TransXChange to GTFS Converter

The service which transforms TfGM's public transport timetable data from the TransXChange format to GTFS static format and publishes the data automatically. [1]

The service takes about 3 minutes to process and publish around 2.5 million records.

Background

UK public transport bodies and bus operators use TransXChange to exchange bus schedules and related data. However, while TransXChange is extensible and rich, it is quite complex and hard to understand - the schema guide is 290 pages long!

The General Transit Feed Specification (GTFS) is a far simpler standard which is much more commonly used around the world, and TfGM's research showed that potential consumers of public transport data (such as application developers) would typically prefer to use GTFS data rather than TransXChange.

TfGM has published its public transport schedules as an Open Data GTFS dataset on data.gov.uk since 2014. [2]

However, behind the scenes, the process for creating and publishing the GTFS data was very inefficient and very fragile.

The legacy process

The Central Data Maintenance team at TfGM hold the responsibility for maintaining Greater Manchester's public transport data.
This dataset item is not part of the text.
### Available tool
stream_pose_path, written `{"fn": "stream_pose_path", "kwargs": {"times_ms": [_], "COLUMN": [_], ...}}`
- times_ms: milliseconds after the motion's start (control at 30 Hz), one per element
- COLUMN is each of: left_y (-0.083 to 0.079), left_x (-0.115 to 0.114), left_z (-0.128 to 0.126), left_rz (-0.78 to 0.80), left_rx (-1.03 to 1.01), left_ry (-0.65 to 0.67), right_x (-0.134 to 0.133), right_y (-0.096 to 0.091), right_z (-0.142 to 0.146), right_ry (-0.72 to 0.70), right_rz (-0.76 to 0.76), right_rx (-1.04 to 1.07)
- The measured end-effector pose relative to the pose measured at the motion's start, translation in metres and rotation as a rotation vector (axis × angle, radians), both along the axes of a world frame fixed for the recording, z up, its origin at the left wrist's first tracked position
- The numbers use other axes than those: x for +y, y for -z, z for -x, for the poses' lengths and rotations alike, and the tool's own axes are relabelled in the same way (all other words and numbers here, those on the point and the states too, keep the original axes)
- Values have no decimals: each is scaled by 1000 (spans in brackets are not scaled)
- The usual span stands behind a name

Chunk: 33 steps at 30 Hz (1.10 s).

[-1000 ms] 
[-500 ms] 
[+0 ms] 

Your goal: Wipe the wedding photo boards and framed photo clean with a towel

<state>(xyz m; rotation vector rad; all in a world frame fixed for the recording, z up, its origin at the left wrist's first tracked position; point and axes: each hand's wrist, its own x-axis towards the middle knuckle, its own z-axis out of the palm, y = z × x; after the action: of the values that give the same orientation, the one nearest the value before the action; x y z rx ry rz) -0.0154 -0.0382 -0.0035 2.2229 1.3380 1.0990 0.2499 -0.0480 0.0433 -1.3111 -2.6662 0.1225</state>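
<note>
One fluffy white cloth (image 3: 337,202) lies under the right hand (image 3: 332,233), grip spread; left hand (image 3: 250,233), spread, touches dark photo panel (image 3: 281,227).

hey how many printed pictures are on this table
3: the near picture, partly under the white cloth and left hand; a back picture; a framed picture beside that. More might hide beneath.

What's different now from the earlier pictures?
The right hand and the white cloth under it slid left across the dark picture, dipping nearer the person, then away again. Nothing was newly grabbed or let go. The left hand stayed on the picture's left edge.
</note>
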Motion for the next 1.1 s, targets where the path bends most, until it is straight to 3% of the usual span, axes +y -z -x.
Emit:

They gather data from the various bus operators, check for quality issues and correct errors, and make the data available for wider use.

The legacy GTFS process was horribly broken.

The process started with data held in a legacy IBM iSeries database which was only really used for this purpose - meaning that the Central Data Maintenance team had to "double-key" their data into this database, as well as maintaining the TransXChange dataset that was used elsewhere.

From there, the data stored in the iSeries would be converted to ATCO-CIF format - a really old standard that uses fixed-width records. This involved running "the job" - Central Data Maintenance would call a Software Engineer, who would log on to a Windows server and manually invoke steps in a Visual Studio project, which would take the data from the iSeries and output the ATCO-CIF files. (And often fail while doing so!) [3]

Then, an old, unsupported third-party application would convert the ATCO-CIF files to a GTFS static ZIP file - and take up to 16 hours to complete.

Once the process completed, a notification was sent out via email and a member of the Central Data Maintenance team would upload the GTFS ZIP file to the Open Data portal using an FTP client.

So - all in all, a very manual, very slow, very unreliable and very frustrating process, which as a result was only undertaken about once per week.

The replacement

The replacement service that I developed is a huge improvement on the legacy process, removing the need to "double-key" data and automating previously manual steps.

The new process starts when the Central Data Maintenance team uploads a TransXChange dataset to an AWS S3 bucket.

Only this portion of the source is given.